SUPPLIED DATA section start

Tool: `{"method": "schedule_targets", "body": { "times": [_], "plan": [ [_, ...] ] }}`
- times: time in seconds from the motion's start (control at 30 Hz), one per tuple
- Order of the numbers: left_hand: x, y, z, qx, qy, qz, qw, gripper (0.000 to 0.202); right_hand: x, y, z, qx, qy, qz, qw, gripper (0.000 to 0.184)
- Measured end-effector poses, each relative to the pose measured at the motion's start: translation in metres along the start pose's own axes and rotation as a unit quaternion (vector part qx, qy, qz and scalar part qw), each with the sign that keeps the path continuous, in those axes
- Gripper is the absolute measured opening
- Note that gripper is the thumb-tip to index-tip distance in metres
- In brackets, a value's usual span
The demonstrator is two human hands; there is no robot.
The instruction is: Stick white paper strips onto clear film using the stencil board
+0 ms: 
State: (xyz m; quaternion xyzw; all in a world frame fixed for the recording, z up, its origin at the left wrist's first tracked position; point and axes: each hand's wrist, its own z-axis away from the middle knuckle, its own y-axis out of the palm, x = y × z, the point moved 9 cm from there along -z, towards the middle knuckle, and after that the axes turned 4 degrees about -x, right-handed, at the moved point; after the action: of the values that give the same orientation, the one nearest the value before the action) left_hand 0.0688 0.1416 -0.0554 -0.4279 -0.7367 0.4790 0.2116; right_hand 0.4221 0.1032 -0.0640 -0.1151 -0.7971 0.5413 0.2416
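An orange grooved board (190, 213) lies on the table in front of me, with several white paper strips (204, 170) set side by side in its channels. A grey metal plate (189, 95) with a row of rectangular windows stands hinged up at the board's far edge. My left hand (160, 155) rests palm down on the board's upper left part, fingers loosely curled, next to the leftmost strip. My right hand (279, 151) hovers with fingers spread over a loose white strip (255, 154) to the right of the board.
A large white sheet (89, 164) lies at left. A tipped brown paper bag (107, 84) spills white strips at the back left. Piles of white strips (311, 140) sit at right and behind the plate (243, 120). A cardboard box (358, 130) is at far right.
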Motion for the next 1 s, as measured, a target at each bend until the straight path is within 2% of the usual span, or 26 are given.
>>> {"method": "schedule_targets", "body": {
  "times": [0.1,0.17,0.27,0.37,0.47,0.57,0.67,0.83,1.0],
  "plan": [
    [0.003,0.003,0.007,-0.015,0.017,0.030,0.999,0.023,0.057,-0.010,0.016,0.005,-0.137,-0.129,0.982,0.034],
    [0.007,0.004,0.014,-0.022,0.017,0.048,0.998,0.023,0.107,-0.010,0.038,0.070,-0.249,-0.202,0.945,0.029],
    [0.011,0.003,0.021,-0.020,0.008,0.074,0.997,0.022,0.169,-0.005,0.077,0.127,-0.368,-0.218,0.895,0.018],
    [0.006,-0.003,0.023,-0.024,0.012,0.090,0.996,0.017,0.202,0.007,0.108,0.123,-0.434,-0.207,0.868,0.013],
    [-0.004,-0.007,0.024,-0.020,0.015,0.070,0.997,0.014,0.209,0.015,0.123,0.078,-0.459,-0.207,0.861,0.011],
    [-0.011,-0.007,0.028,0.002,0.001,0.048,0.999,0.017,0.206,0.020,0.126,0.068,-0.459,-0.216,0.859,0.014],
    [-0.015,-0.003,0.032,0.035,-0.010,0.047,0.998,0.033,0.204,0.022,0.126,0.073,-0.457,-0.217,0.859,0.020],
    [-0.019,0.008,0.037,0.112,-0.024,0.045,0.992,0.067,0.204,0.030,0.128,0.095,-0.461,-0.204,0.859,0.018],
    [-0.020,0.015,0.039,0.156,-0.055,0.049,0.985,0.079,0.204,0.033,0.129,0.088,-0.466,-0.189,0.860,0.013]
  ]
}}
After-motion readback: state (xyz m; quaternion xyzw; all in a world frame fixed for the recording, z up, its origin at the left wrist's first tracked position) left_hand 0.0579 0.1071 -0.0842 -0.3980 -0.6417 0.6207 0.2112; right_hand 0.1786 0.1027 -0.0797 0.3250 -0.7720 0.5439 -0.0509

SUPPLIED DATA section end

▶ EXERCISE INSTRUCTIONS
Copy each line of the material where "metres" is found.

▶ ANSWER BELOW
- Measured end-effector poses, each relative to the pose measured at the motion's start: translation in metres along the start pose's own axes and rotation as a unit quaternion (vector part qx, qy, qz and scalar part qw), each with the sign that keeps the path continuous, in those axes
- Note that gripper is the thumb-tip to index-tip distance in metres

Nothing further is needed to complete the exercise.